A space capsule carrying three Chinese astronauts has landed safely in northern China after a 15-day trip to the country’s prototype space station.
The Shenzhou 10’s descent module landed by parachute in Inner Mongolia on Wednesday with the three crew members said to be in ‘good health’. It was the second manned mission to the experimental Tiangong 1 space station – launched in 2011 – with China hoping to have a permanent space presence by 2020. The Shenzhou 10 spacecraft is China’s fifth manned space mission since 2003 and the 15-day mission was the longest time a manned Chinese spacecraft has been in orbit.
It beat Shenzou 9’s mission time by two days.
China Central Television showed the re-entry of the capsule, dangling from an orange parachute, and its landing on flat grasslands shortly after 8 a.m. China time. The astronauts began emerging about 90 minutes after landing, helped out of the nose of the capsule by workers in white jumpsuits and into waiting chairs, smiling and waving to the TV camera. The Shenzhou 10 was commanded by Nie Haisheng, with Zhang Xiaoguang and female astronaut Wang Yaping also on board.
Yaping is China’s second female astronaut to ever complete a space mission. While in space, the three astronauts beamed the first ever live science class from space to 60 million schoolchildren across the country. The 50-minute televised physics lecture was on the effects of weightlessness.
After emerging from the capsule, Haisheng said: ‘Space is our dream, the fatherland is our home.
‘Thanks to all compatriots who supported us and best wishes for the wealth and success of our fatherland and the ever greater happiness of our people.’
Wang Yaping added: ‘I hope all our young friends may wish beautiful dreams and may their dreams come true.
‘This mission made me realise two dreams: my dream of flying to outer space, and my dream of being a teacher,” she told CCTV. ‘If you have a dream, you can succeed.’ At a news conference in Beijing, Wang Zhaoyao, director of China’s manned space program, said the mission went ‘perfectly’. The Shenzhou 10 spacecraft was launched on June 11 from a remote site in the Gobi desert in China’s far west.

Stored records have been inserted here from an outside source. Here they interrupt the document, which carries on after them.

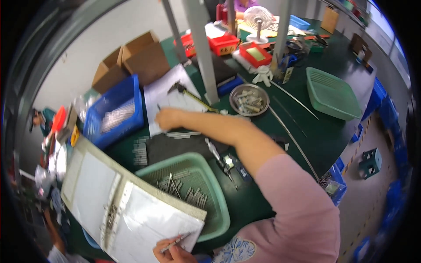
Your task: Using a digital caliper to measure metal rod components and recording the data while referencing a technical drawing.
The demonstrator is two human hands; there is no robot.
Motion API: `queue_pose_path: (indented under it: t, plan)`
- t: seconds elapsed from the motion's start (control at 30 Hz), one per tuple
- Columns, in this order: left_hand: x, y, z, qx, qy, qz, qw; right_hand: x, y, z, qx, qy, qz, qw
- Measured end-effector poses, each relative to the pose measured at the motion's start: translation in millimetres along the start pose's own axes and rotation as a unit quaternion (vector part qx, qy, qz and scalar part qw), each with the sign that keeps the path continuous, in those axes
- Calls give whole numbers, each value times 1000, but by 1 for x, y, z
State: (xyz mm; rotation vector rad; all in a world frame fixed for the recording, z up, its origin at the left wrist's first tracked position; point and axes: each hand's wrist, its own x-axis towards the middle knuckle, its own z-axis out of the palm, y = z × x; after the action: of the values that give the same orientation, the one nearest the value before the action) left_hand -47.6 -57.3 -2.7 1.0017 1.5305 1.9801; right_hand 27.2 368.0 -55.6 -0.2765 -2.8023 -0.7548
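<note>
Pen (175, 242) pinched in the fingers of the hand (172, 253) at the lower edge, its tip on the open ring binder (127, 206); which hand this is cannot be told. The other hand (169, 118), fingers curled, its grip not visible, rests on a white paper sheet (163, 94) beside a blue bin (115, 111). The binder overlaps a green basket (210, 193) of small metal parts.
</note>
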Motion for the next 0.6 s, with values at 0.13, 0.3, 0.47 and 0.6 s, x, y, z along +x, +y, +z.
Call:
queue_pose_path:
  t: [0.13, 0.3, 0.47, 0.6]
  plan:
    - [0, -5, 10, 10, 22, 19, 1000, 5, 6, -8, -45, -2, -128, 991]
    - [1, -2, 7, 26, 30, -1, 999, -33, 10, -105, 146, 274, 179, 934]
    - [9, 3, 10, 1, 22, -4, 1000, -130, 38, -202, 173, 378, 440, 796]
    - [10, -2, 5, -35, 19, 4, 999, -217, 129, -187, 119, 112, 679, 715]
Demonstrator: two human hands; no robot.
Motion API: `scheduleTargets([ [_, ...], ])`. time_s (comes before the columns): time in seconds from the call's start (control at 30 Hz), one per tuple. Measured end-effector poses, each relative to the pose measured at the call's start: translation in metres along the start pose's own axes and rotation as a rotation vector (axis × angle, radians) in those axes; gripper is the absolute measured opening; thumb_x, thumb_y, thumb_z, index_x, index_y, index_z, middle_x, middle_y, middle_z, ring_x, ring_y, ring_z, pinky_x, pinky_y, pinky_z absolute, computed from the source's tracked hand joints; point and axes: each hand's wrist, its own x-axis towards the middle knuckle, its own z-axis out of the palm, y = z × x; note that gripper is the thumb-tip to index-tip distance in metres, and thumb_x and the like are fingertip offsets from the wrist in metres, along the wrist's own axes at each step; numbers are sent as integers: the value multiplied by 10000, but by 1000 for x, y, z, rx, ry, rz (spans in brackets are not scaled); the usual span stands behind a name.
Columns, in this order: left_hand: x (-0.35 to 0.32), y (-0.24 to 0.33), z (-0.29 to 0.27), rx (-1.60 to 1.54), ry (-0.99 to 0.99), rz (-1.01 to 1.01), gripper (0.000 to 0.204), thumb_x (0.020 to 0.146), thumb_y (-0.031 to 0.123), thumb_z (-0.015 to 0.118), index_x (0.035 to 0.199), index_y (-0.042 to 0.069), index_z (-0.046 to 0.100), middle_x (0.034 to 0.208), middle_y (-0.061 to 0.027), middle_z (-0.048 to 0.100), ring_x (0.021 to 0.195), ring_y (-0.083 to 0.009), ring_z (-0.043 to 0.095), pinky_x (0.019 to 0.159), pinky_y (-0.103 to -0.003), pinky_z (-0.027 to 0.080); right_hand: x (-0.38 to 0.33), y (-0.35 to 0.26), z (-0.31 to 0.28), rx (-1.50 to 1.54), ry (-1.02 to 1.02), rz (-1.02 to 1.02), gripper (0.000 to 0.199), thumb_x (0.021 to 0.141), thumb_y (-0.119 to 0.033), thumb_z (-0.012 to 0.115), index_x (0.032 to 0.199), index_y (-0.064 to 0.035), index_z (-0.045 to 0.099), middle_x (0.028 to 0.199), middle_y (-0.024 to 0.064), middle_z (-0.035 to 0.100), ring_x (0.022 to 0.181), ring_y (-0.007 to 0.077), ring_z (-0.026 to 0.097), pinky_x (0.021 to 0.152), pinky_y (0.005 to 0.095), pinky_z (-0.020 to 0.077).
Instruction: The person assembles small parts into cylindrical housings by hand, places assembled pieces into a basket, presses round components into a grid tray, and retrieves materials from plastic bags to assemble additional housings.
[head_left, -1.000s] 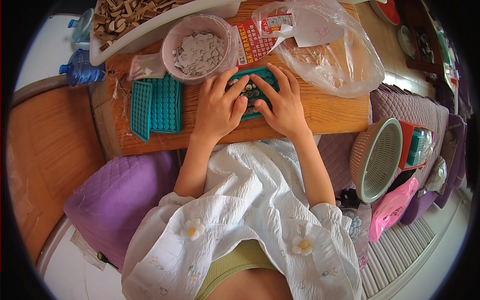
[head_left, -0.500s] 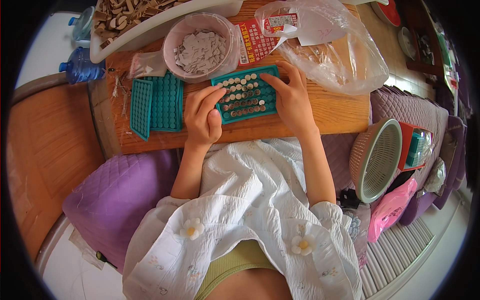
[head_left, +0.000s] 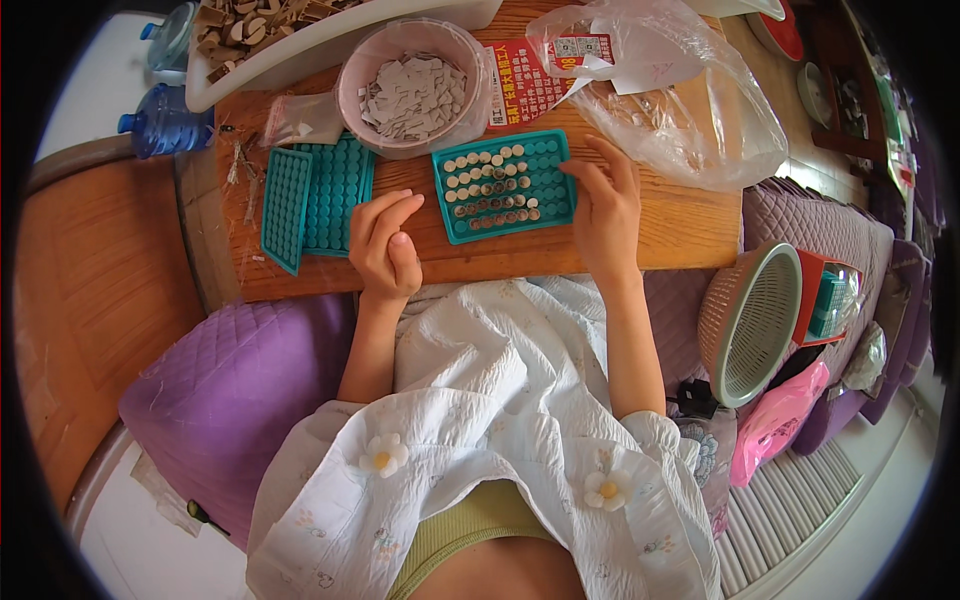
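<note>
Risk first: small round pale discs (head_left: 487,176) sitting loose in the pockets of the teal rectangular plastic grid tray (head_left: 505,184), likely to hop out and roll off the wooden plank counter (head_left: 660,225) if the tray gets nudged or tipped. Right hand (head_left: 605,205) resting at the tray's right edge, fingers spread and open, fingertips touching the rim, gripping nothing; a sideways push from here could slide the whole tray toward the pink round plastic bowl of grey cut pieces (head_left: 412,90) just behind it. Left hand (head_left: 385,245) loosely curled just left of the tray, fingers bent inward; whether anything is pinched inside, cannot tell. Clear crinkled plastic bag (head_left: 690,100) lying close on the right, apt to snag a wrist.

Tray itself: flat on the counter, slightly skewed, its left and lower rows mostly filled with discs, upper right pockets bare. Two further teal grid trays (head_left: 315,195) lying overlapped at the left, well apart from the right hand, apparently unfilled.
</note>
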Motion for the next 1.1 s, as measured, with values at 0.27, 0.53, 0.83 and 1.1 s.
scheduleTargets([
  [0.27,-1,3,5,-28,-26,23,358,890,234,379,923,-1,647,951,-136,614,828,-275,573,730,-350,458,-10,0,-4,-65,-3,-65,265,654,92,554,855,-55,643,1134,119,539,1073,327,489,876,403,441],
  [0.53,-3,4,7,-49,-72,45,331,883,209,394,928,-6,642,951,-143,612,830,-285,575,732,-357,465,-21,-2,-6,-59,-36,-106,265,655,91,559,862,-54,638,1113,121,549,1062,332,492,879,409,436],
  [0.83,0,8,8,-36,-91,47,355,894,236,385,928,-8,639,957,-153,611,827,-299,583,737,-365,470,-43,-2,-30,-65,-57,-27,258,690,72,573,908,-52,636,1105,121,552,1044,329,497,878,402,421],
  [1.1,3,22,14,-52,-144,92,368,897,236,371,938,-16,635,948,-161,608,826,-299,589,726,-363,477,-105,43,-141,-889,386,379,436,810,-150,585,1219,-45,477,1161,200,524,1087,345,492,911,417,389],
])
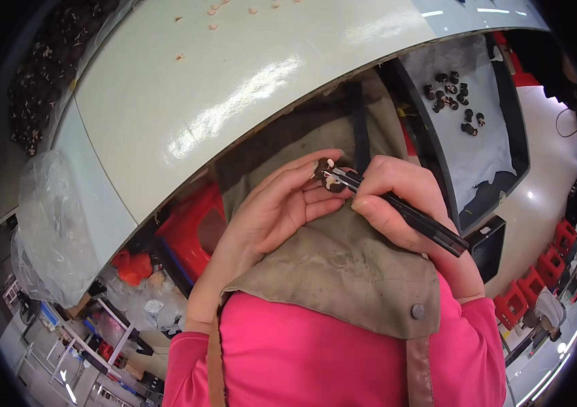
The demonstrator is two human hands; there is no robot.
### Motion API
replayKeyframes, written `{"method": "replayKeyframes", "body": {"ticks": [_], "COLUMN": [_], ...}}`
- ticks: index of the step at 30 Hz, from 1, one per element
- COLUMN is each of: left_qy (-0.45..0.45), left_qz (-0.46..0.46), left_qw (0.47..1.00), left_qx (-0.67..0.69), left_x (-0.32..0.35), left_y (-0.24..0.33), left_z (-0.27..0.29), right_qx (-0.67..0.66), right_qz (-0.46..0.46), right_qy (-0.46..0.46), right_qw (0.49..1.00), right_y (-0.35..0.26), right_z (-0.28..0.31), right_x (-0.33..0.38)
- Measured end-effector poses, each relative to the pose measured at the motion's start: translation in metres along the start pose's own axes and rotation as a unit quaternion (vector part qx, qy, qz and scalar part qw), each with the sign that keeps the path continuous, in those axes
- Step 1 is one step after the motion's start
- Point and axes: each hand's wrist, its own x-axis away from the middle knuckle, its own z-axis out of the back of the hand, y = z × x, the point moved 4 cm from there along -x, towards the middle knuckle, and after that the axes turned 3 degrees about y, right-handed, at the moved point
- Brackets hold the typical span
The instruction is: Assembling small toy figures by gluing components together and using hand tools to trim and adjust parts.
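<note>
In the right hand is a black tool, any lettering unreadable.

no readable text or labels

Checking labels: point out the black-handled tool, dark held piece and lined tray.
Black-handled tool (429, 227), head view: middle of its handle.
Dark held piece (336, 188), head view: its dark lower part.
Lined tray (429, 136), head view: its dark left wall.

Pink top, olive-brown apron with round button
</note>
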Motion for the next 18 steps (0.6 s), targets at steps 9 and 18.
{"method": "replayKeyframes", "body": {"ticks": [9, 18], "left_qy": [0.007, -0.016], "left_qz": [-0.007, -0.002], "left_qw": [1.0, 1.0], "left_qx": [-0.009, 0.0], "left_x": [-0.002, 0.01], "left_y": [0.0, -0.001], "left_z": [0.034, 0.046], "right_qx": [0.005, 0.017], "right_qz": [0.01, 0.016], "right_qy": [-0.003, -0.024], "right_qw": [1.0, 0.999], "right_y": [0.024, 0.013], "right_z": [-0.023, -0.035], "right_x": [-0.006, -0.009]}}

Plans call for a working space lab, the Tiangong 2, to be put into orbit in two years, which will then be replaced by a three-module permanent station in 2020. The future station will weigh about 60 tonnes, which is slightly smaller than NASA’s Skylab of the 1970s and about one-sixth the size of the 16-nation International Space Station.
China was barred from participating in the ISS, largely because of U.S. objections over political differences and the Chinese program’s close military links.
Alongside the manned program, China is developing the Long March 5 heavier-lift rocket needed to launch the Tiangong 2. It also plans to send a rover to the moon, possibly followed by a crewed lunar mission if officials decide to combine the human spaceflight and lunar exploration programs.
The Global Times, a tabloid published by the same company that puts out the official Communist Party newspaper the People’s Daily, echoed some criticism among the public about the expense of China’s space programme.
‘Currently, China’s passion to develop space technology mainly lingers at the government level. ‘Some even blame the government for political vanity and question whether the money couldn’t be spent improving people’s livelihoods,’ the paper said in an editorial, published before the landing.
Beijing insists its space program is for peaceful purposes but the U.S. Defence Department has highlighted China’s increasing space capabilities. It recently claimed that Beijing is pursuing a variety of activities aimed at preventing its adversaries from using space-based assets during a crisis.